The oropharynx is a passageway for both air and nutrient. The oropharynx is bordered superiorly past the nasopharynx and anteriorly past the oral crenel. The fauces is the opening at the connection between the mouth and the oropharynx. Equally the nasopharynx becomes the oropharynx, the epithelium changes from pseudostratified ciliated columnar epithelium to stratified squamous epithelium. The oropharynx contains two distinct sets of tonsils, the palatine and lingual tonsils. A palatine tonsil is i of a pair of structures located laterally in the oropharynx in the area of the fauces. The lingual tonsil is located at the base of the tongue. Similar to the pharyngeal tonsil, the palatine and lingual tonsils are composed of lymphoid tissue, and trap and destroy pathogens entering the body through the oral or nasal cavities.

The laryngopharynx is inferior to the oropharynx and posterior to the larynx. It continues the route for ingested material and air until its inferior terminate, where the digestive and respiratory systems diverge. The stratified squamous epithelium of the oropharynx is continuous with the laryngopharynx. Anteriorly, the laryngopharynx opens into the larynx, whereas posteriorly, it enters the esophagus.

Larynx

The larynx is a cartilaginous structure inferior to the laryngopharynx that connects the pharynx to the trachea and helps regulate the volume of air that enters and leaves the lungs (Figure 22.1.6). The structure of the larynx is formed by several pieces of cartilage. 3 big cartilage pieces—the thyroid cartilage (anterior), epiglottis (superior), and cricoid cartilage (inferior)—form the major structure of the larynx. The thyroid cartilage is the largest piece of cartilage that makes up the larynx. The thyroid cartilage consists of the laryngeal prominence, or "Adam'southward apple tree," which tends to exist more than prominent in males. The thick cricoid cartilage forms a ring, with a wide posterior region and a thinner inductive region. Iii smaller, paired cartilages—the arytenoids, corniculates, and cuneiforms—attach to the epiglottis and the vocal cords and muscle that help move the vocal cords to produce spoken communication.

The top panel of this figure shows the anterior view of the larynx, and the bottom panel shows the right lateral view of the larynx.
Effigy 22.1.6 – Larynx: The larynx extends from the laryngopharynx and the hyoid bone to the trachea.

The epiglottis, attached to the thyroid cartilage, is a very flexible slice of rubberband cartilage that covers the opening of the trachea (see Effigy 22.1.three). When in the "closed" position, the unattached end of the epiglottis rests on the glottis. The glottis is composed of the vestibular folds, the truthful vocal cords, and the infinite between these folds (Figure 22.one.7).
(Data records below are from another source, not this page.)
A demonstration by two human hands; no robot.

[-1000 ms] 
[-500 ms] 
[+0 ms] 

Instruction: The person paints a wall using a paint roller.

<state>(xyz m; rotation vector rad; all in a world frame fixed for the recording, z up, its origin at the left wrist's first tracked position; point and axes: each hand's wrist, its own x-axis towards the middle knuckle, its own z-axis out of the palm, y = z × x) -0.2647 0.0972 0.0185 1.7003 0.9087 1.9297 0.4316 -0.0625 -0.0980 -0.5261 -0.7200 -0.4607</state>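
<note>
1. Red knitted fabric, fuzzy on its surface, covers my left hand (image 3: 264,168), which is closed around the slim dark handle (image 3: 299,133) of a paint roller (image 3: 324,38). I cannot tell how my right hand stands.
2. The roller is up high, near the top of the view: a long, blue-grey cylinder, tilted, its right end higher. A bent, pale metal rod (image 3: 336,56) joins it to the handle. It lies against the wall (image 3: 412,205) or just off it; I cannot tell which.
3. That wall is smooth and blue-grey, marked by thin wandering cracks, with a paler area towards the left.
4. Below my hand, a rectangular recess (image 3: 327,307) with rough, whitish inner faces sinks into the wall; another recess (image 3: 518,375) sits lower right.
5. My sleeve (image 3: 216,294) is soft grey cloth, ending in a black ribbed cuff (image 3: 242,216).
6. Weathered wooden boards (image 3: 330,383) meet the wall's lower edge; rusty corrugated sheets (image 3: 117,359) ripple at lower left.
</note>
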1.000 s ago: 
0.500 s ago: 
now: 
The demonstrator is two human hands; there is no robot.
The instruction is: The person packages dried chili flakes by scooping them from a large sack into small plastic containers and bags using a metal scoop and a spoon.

A vestibular fold, or false vocal string, is one of a pair of folded sections of mucous membrane. A true vocal string is one of the white, membranous folds attached by musculus to the thyroid and arytenoid cartilages of the larynx on their outer edges. The inner edges of the true vocal cords are free, allowing oscillation to produce sound. The size of the membranous folds of the true vocal cords differs between individuals, producing voices with different pitch ranges. Folds in males tend to exist larger than those in females, which create a deeper voice. The act of swallowing causes the pharynx and larynx to elevator upward, allowing the pharynx to aggrandize and the epiglottis of the larynx to swing downward, closing the opening to the trachea. These movements produce a larger surface area for nutrient to laissez passer through, while preventing nutrient and beverages from entering the trachea.

This diagram shows the cross section of the larynx. The different types of cartilages are labeled.
Figure 22.i.7 – Vocal Cords: The true vocal cords and vestibular folds of the larynx are viewed inferiorly from the laryngopharynx.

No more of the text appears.